> TASK OBJECTIVE: From the line containing "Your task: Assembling" down to the line containing "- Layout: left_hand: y" in the records below, reproduce every line exactly, ends included, and omit all others.

[Records from a collection]
++++++

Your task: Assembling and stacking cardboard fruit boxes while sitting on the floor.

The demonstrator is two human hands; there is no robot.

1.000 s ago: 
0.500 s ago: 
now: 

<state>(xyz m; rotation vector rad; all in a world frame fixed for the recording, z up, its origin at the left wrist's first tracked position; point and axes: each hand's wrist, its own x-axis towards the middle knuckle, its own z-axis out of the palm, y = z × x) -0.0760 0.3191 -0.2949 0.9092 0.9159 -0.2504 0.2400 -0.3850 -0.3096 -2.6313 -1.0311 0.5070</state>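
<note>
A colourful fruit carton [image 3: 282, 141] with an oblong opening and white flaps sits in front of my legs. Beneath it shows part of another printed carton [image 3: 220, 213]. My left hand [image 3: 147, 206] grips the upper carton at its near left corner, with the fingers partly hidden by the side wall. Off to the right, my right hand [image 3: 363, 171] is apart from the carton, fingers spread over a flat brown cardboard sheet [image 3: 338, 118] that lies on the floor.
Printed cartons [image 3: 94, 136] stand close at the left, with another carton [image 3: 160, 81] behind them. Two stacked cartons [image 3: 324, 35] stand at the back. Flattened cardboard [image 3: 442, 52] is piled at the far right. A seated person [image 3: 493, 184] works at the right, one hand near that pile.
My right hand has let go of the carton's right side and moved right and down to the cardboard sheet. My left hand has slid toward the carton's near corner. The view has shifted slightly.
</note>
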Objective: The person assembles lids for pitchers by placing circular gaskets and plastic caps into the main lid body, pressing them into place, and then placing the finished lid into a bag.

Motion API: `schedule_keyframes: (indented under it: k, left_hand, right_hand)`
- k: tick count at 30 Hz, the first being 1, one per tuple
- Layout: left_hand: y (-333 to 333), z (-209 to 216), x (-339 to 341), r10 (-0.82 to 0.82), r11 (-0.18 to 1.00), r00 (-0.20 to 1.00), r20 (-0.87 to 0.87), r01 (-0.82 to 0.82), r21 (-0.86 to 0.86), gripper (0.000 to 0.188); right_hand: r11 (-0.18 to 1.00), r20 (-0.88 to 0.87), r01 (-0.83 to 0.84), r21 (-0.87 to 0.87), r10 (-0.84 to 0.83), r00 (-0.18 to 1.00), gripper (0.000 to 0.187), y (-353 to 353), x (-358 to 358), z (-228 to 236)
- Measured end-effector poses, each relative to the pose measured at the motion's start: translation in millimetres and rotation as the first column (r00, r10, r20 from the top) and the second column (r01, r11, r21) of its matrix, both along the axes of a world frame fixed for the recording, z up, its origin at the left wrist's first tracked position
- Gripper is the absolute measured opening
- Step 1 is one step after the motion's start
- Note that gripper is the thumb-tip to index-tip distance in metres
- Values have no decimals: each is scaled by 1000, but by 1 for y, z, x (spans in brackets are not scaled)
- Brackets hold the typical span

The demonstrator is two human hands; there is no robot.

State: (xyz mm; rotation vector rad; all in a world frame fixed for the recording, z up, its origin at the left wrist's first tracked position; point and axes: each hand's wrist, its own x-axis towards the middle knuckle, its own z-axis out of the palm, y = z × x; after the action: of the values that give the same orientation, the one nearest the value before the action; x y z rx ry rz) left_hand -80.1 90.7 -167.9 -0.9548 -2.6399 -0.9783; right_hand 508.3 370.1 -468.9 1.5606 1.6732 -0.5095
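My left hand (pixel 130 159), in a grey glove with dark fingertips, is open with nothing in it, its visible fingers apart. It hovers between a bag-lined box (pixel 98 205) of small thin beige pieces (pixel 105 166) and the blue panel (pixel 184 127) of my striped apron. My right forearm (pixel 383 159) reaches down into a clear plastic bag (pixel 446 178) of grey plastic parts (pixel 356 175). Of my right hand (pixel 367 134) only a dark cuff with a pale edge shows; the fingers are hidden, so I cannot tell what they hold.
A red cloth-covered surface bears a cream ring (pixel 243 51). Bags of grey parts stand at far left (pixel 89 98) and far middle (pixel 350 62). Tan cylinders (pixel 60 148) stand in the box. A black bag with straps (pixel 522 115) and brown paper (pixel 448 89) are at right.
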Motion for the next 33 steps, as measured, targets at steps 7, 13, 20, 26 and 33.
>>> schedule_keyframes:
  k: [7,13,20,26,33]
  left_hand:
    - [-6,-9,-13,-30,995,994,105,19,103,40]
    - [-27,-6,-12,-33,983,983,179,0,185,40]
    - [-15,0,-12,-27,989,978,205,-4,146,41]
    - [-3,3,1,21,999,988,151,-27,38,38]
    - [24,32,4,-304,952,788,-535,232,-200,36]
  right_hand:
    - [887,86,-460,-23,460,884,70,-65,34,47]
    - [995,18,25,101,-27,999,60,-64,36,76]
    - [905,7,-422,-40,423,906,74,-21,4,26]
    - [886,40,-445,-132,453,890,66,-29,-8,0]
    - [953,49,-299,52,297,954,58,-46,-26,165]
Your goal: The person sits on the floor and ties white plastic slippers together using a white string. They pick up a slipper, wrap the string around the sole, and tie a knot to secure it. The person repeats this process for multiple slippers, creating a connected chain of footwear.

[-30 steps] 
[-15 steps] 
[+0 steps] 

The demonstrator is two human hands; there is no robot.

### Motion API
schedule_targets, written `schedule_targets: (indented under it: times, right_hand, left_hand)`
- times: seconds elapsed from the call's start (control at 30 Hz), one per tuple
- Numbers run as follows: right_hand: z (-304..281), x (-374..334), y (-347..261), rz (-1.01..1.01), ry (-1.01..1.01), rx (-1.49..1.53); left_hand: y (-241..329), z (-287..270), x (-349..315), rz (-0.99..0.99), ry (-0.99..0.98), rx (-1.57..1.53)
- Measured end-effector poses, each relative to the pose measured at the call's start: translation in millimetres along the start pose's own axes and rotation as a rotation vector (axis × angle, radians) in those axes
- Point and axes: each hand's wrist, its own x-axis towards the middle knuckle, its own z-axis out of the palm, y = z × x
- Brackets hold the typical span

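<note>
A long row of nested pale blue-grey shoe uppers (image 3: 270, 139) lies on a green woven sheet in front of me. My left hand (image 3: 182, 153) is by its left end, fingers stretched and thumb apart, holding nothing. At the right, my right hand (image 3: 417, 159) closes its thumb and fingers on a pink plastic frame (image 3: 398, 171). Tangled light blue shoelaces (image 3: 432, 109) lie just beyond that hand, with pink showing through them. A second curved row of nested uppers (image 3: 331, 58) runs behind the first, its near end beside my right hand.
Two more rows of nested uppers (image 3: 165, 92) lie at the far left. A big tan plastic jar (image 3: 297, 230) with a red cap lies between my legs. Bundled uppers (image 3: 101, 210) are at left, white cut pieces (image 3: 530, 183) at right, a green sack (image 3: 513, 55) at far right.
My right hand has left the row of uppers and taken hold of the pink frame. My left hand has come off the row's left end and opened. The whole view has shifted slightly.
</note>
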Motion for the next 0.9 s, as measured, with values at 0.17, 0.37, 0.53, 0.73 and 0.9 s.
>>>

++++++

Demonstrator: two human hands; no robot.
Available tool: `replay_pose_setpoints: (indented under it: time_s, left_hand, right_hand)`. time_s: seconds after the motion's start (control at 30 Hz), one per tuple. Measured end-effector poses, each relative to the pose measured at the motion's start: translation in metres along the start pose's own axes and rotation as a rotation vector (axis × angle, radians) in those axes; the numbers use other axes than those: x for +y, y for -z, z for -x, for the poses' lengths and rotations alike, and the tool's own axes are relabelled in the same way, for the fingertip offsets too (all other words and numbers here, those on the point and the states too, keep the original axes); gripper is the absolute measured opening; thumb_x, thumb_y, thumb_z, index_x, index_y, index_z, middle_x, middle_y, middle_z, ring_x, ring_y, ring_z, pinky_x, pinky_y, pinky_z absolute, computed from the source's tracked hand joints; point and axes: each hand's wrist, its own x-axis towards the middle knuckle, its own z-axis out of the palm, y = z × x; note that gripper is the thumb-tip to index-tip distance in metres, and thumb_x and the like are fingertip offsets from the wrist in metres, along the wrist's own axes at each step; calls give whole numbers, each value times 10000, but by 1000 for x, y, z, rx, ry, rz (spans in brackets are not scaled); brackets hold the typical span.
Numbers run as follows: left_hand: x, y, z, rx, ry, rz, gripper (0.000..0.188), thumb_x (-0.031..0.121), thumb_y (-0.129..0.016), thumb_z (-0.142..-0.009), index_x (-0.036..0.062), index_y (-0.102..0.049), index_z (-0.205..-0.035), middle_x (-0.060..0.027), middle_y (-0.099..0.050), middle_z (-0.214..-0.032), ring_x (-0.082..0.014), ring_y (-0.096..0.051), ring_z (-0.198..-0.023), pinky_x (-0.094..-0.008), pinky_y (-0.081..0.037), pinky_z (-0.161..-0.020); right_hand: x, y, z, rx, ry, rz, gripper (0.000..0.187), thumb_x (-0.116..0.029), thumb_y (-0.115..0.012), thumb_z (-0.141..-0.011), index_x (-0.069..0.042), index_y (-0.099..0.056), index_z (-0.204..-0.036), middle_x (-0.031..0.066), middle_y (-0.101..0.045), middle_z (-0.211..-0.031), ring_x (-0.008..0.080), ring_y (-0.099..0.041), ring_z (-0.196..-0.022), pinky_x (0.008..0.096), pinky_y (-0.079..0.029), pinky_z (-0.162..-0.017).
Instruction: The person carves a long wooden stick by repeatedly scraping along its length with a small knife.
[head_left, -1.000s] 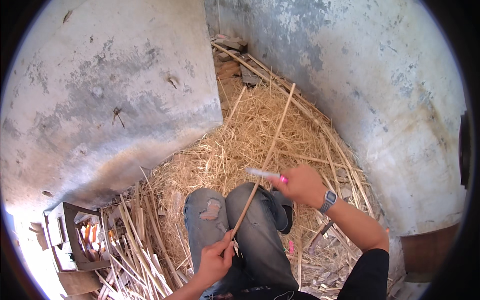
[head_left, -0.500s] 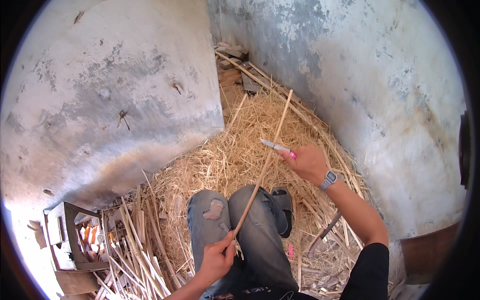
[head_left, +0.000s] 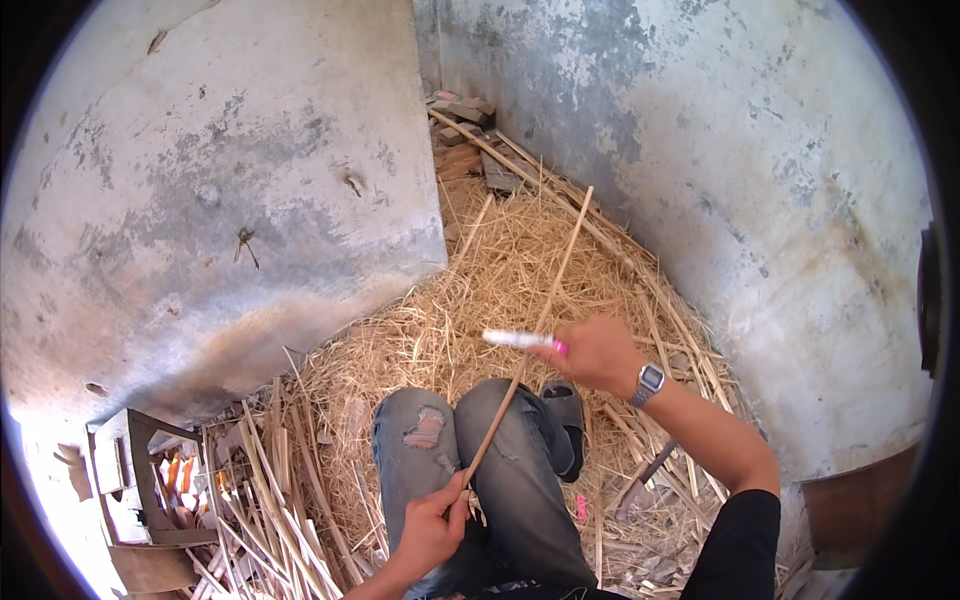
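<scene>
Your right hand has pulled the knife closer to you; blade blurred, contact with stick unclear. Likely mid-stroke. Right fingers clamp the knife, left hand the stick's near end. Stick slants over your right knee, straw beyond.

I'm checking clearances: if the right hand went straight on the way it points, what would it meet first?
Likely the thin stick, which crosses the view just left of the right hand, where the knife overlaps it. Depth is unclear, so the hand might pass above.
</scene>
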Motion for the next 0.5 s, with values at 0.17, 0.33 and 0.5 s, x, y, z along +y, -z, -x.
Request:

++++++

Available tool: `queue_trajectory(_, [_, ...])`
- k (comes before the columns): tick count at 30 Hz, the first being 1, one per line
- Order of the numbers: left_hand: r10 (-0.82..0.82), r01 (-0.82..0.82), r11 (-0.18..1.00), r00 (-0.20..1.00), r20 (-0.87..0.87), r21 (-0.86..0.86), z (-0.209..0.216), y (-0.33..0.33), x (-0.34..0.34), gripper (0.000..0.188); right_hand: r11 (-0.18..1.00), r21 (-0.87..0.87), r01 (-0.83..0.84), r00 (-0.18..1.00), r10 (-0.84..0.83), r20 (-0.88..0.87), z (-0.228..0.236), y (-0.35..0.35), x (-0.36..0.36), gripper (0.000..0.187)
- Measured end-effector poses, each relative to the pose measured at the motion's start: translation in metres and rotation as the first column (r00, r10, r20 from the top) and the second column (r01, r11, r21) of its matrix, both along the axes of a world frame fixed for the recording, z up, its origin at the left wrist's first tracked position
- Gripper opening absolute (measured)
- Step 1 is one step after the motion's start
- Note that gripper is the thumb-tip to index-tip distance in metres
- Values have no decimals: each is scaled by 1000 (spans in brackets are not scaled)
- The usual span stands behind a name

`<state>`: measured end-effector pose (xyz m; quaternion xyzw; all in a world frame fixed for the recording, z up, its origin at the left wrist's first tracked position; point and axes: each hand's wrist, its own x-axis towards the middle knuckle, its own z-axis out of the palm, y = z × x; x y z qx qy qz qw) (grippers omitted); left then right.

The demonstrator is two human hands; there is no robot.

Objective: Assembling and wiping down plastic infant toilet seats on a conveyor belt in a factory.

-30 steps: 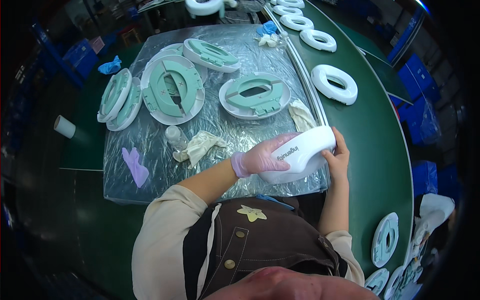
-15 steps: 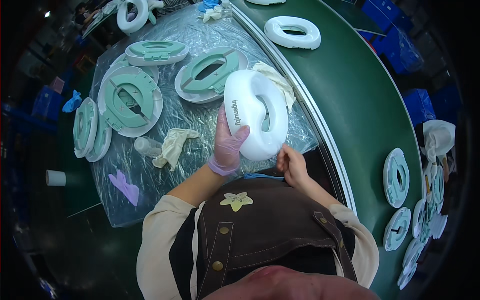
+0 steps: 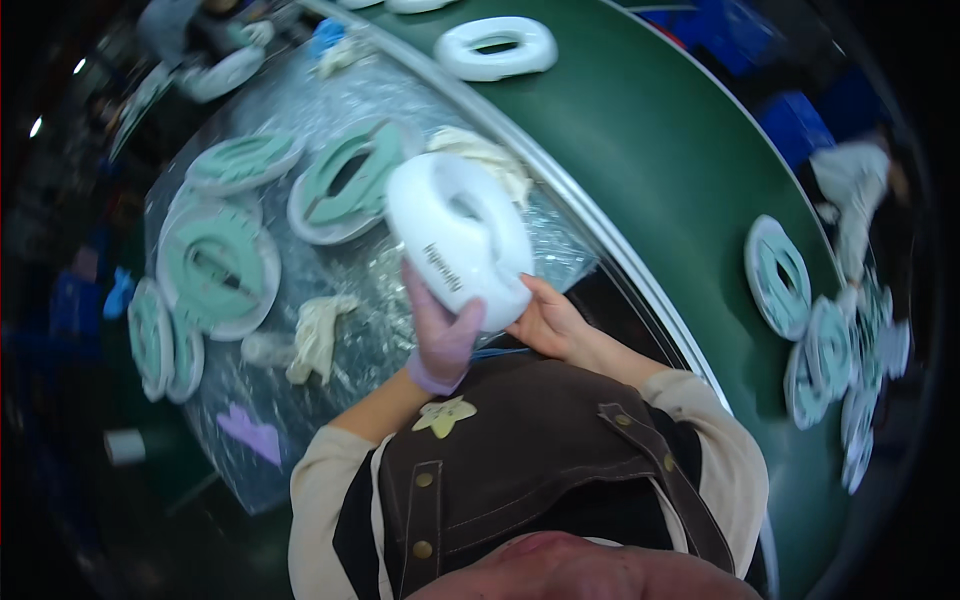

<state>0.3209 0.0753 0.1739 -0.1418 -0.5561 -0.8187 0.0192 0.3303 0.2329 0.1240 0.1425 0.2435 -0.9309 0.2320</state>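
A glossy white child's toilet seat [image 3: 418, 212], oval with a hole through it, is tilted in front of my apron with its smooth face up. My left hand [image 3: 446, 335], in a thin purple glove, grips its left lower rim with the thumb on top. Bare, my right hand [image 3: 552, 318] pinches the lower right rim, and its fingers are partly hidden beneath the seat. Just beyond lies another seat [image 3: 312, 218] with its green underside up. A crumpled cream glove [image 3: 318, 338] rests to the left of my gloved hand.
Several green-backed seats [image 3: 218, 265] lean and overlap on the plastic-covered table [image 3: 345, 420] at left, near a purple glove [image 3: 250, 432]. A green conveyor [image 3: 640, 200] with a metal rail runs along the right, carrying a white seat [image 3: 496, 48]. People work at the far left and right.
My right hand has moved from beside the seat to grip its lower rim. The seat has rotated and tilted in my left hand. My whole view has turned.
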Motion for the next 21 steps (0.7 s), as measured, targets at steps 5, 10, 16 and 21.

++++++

> SOLUTION TO THIS PROBLEM:
Your task: Assembling and stacking cardboard fruit boxes while sitting on the floor.

The demonstrator is two human hands; there is no robot.

1.000 s ago: 
0.500 s ago: 
now: 

<state>(xyz m; rotation vector rad; all in a world frame fixed for the recording, z up, its origin at the left wrist's first tracked position; point and axes: each hand's wrist, its own x-axis towards the middle knuckle, its own z-axis out of the palm, y = z × x) -0.0760 0.3191 -0.2949 0.9092 0.9159 -0.2504 0.2400 -0.3850 -0.3096 -2.6313 -1.0311 0.5070</state>
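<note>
A colourful fruit carton [image 3: 282, 141] with an oblong opening and white flaps sits in front of my legs. Beneath it shows part of another printed carton [image 3: 220, 213]. My left hand [image 3: 147, 206] grips the upper carton at its near left corner, with the fingers partly hidden by the side wall. Off to the right, my right hand [image 3: 363, 171] is apart from the carton, fingers spread over a flat brown cardboard sheet [image 3: 338, 118] that lies on the floor.
Printed cartons [image 3: 94, 136] stand close at the left, with another carton [image 3: 160, 81] behind them. Two stacked cartons [image 3: 324, 35] stand at the back. Flattened cardboard [image 3: 442, 52] is piled at the far right. A seated person [image 3: 493, 184] works at the right, one hand near that pile.
My right hand has let go of the carton's right side and moved right and down to the cardboard sheet. My left hand has slid toward the carton's near corner. The view has shifted slightly.
</note>
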Objective: The person assembles lids for pitchers by placing circular gaskets and plastic caps into the main lid body, pressing them into place, and then placing the finished lid into a bag.

Motion API: `schedule_keyframes: (indented under it: k, left_hand, right_hand)`
- k: tick count at 30 Hz, the first being 1, one per tuple
- Layout: left_hand: y (-333 to 333), z (-209 to 216), x (-339 to 341), r10 (-0.82 to 0.82), r11 (-0.18 to 1.00), r00 (-0.20 to 1.00), r20 (-0.87 to 0.87), r01 (-0.82 to 0.82), r21 (-0.86 to 0.86), gripper (0.000 to 0.188); right_hand: r11 (-0.18 to 1.00), r20 (-0.88 to 0.87), r01 (-0.83 to 0.84), r21 (-0.87 to 0.87), r10 (-0.84 to 0.83), r00 (-0.18 to 1.00), gripper (0.000 to 0.187), y (-353 to 353), x (-358 to 358), z (-228 to 236)

No more work remains in this exercise.